Project description:Tissue plasminogen activator is the only U.S. FDA-approved therapy for ischemic stroke, while there is no specific medication for hemorrhagic stroke. Therefore, the treatment of acute stroke continues to be a major unmet clinical need. We explored the effects of miR-195 on neurovascular protection and its potential in treating acute stroke. Using both cellular and animal studies, we showed that miR-195's beneficial effects are mediated by four mechanisms: (1) anti-apoptosis for injured neural cells by directly suppressing Sema3A/Cdc42/JNK signaling, (2) neural regeneration by promoting neural stem cell proliferation and migration, (3) anti-inflammation by directly blocking the NF-kB pathway, and (4) improvement of endothelial functions.
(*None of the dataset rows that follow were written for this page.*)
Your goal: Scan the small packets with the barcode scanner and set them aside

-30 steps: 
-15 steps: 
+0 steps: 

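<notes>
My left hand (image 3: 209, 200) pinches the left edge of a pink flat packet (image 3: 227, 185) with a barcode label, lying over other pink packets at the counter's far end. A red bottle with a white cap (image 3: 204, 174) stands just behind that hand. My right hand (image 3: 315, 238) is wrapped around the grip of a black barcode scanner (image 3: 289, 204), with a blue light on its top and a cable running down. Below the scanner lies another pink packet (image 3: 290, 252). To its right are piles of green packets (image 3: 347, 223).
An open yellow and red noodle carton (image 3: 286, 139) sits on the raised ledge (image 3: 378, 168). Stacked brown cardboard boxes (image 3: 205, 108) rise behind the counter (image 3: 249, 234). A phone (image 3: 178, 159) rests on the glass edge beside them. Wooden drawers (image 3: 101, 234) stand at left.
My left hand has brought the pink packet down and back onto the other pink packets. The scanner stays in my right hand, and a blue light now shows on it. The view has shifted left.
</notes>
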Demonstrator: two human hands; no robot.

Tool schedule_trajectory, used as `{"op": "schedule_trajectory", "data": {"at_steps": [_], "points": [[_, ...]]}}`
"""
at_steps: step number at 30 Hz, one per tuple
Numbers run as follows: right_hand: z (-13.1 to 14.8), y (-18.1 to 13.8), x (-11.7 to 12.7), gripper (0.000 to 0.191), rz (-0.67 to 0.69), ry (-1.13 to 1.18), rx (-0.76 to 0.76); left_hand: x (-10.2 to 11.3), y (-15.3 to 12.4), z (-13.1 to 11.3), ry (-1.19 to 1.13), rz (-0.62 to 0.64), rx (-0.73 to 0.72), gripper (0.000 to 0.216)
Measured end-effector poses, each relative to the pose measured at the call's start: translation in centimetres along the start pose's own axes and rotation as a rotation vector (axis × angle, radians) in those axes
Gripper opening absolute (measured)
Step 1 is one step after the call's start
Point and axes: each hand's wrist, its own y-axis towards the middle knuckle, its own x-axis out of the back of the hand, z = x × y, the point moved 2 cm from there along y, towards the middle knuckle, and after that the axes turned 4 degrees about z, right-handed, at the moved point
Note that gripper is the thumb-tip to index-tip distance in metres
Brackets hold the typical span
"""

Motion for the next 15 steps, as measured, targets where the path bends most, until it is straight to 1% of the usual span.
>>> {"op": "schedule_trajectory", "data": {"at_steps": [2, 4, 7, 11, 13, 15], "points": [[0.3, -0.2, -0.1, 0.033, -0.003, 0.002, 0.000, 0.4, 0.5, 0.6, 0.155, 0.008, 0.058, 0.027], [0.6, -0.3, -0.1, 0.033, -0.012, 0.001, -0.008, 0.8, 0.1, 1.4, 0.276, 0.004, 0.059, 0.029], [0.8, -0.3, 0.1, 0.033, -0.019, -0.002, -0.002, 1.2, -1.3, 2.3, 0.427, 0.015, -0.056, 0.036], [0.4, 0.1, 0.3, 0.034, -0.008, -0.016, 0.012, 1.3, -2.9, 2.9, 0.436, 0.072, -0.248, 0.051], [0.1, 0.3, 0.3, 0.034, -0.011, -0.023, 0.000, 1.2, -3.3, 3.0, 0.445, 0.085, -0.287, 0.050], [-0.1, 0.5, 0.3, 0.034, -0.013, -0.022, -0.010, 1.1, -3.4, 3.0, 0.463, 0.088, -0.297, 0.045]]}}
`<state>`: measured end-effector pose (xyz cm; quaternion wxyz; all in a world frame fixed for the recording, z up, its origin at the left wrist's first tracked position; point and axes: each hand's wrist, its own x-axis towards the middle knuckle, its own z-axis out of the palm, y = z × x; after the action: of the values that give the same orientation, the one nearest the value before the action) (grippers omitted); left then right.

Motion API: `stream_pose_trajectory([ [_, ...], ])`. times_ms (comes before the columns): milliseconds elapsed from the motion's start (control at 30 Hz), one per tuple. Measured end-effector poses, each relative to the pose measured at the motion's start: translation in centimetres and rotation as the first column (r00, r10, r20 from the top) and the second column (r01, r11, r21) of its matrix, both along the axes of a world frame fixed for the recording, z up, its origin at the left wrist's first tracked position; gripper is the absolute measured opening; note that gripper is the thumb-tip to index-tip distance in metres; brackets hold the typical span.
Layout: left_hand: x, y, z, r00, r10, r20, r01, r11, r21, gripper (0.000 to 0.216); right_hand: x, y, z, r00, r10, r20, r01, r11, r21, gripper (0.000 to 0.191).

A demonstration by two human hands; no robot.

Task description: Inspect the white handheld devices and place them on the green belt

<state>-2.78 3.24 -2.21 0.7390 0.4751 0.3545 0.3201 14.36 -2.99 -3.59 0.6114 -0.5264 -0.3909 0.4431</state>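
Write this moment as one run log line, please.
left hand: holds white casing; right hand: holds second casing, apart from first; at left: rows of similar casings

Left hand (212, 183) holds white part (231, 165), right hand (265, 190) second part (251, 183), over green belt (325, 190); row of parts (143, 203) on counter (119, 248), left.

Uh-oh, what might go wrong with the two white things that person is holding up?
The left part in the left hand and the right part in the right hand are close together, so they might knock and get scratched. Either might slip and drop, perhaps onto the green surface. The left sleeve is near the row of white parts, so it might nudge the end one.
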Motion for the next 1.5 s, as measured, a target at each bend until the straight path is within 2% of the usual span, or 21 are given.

We intravenously injected miR-195 carried by nanoparticles into rats with either ischemic or hemorrhagic stroke in the acute stage. The results showed that miR-195 reduced the size of brain damage and improved functional recovery in both types of stroke rats. The reduction of injured brain volume could be up to 45% in ischemic stroke and approximately 30% in hemorrhagic stroke. The therapeutic window between stroke onset and miR-195 treatment could be up to 6 h. Our data demonstrated that miR-195 possesses the potential to become a new drug to treat acute ischemic and hemorrhagic stroke.